"This New Spirit of Realism" in Photography at MoMA: 1920 to 1960
Published by The Museum of Modern Art
Edited with text by Quentin Bajac, Lucy Gallun, Roxana Marcoci, Sarah Hermanson Meister. Text by Douglas Coupland, Kevin Moore, Drew Sawyer, Pepper Stetler.
The history of photography has been told many times, but never before through the incomparable collection of photographs at The Museum of Modern Art. As the second volume in a set of three books that together present a new and comprehensive history of photography through works from MoMA’s collection, this publication charts the medium during the height of the modernist period, from 1920 to 1960. Only one other volume--Looking at Photographs, published in 1973--highlights the photographic treasures of MoMA’s collection; neither Beaumont Newhall’s classic History of Photography nor John Szarkowski’s Photography Until Now used the Museum collection as a springboard to approach photography’s distinctive history.

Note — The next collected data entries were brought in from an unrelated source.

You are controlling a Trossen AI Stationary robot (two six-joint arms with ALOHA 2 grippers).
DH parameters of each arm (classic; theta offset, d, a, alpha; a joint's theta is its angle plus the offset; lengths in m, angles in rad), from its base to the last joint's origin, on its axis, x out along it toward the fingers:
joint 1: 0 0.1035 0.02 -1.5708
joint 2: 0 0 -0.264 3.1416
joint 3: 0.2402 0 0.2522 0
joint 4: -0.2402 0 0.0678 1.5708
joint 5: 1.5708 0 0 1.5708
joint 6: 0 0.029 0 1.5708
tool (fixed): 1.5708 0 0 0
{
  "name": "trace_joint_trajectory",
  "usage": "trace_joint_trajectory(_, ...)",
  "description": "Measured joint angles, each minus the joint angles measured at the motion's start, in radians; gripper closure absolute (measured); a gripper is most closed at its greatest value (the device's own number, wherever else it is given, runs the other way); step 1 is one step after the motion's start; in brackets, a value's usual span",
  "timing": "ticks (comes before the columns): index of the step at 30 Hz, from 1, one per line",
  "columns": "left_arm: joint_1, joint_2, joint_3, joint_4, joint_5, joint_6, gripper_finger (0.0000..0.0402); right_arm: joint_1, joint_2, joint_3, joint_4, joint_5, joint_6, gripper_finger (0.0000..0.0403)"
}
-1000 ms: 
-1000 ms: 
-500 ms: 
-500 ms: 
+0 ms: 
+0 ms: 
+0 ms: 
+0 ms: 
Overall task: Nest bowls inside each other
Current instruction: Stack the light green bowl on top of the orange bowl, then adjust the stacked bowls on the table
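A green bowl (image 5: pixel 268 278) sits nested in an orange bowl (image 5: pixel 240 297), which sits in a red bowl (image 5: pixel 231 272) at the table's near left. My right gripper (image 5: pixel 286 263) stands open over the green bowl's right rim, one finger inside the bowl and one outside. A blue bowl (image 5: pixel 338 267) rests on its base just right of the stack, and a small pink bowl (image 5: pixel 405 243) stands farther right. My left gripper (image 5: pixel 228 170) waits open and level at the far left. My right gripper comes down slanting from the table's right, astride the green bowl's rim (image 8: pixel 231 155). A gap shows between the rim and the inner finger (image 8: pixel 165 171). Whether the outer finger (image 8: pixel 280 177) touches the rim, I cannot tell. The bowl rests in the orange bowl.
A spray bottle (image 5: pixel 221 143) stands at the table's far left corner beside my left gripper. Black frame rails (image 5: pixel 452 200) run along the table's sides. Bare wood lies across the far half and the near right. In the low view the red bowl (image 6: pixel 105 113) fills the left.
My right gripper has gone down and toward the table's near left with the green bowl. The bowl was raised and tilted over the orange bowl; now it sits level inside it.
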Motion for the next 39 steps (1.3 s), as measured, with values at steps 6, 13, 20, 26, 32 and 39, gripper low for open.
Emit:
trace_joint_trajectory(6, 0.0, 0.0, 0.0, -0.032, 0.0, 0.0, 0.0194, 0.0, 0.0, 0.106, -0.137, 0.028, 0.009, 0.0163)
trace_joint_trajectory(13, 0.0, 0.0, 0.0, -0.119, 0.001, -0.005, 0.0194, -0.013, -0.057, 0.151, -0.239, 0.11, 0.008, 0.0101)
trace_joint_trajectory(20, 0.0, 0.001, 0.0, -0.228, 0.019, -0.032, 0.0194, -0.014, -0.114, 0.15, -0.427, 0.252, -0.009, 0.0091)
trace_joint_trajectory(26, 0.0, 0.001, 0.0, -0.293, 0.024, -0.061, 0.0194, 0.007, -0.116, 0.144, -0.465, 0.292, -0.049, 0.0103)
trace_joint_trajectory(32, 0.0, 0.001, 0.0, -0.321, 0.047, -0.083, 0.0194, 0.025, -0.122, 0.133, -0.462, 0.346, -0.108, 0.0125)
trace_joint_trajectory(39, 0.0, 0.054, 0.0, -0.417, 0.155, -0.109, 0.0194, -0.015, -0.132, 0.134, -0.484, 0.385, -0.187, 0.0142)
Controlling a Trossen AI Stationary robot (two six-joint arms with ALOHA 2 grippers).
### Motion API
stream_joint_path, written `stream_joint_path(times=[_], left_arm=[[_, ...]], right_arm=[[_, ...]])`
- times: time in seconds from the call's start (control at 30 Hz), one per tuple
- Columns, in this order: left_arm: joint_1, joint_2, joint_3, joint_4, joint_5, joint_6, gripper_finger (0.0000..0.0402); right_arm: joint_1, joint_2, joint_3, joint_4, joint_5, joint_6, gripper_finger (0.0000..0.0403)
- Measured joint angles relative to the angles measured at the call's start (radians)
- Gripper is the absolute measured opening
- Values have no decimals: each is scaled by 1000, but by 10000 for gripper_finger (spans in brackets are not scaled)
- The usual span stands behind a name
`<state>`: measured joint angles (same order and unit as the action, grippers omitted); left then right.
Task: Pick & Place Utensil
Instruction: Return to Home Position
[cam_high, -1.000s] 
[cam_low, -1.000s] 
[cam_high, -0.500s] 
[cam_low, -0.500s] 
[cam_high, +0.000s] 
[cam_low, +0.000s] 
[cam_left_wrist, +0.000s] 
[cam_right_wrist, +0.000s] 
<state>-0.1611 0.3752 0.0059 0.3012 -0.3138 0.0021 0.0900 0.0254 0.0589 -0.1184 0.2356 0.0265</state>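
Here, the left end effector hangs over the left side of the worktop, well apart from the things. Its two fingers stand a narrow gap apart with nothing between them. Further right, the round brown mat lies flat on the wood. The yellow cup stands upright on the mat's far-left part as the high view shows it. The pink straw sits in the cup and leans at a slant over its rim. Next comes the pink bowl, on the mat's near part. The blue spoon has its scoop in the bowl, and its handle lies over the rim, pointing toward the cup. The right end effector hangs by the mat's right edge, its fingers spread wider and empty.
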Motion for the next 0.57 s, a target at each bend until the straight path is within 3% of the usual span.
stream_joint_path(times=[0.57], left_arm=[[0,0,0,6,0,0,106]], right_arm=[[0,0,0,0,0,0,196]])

The Museum’s significant role in the development of this history, and in the construction of a canon that championed photography as an art form (but also eclipsed certain alternative or unfamiliar practices) requires a reconsidered history for the 21st century. This publication offers a fresh critical lens through which to appreciate works of exceptional significance, surprise and influence, encouraging creative new readings. The book begins with an in-depth introduction followed by eight chapters of full-color plates, each introduced by a short essay. Masterworks by photographers such as Alfred Stieglitz, Dorothea Lange, Man Ray and Aleksander Rodchenko appear alongside lesser-known gems, and diverse notions of modernism enrich classic interpretations, so that the beautiful fictions and messy realities of photography are complicated, refreshed and, above all, enjoyed.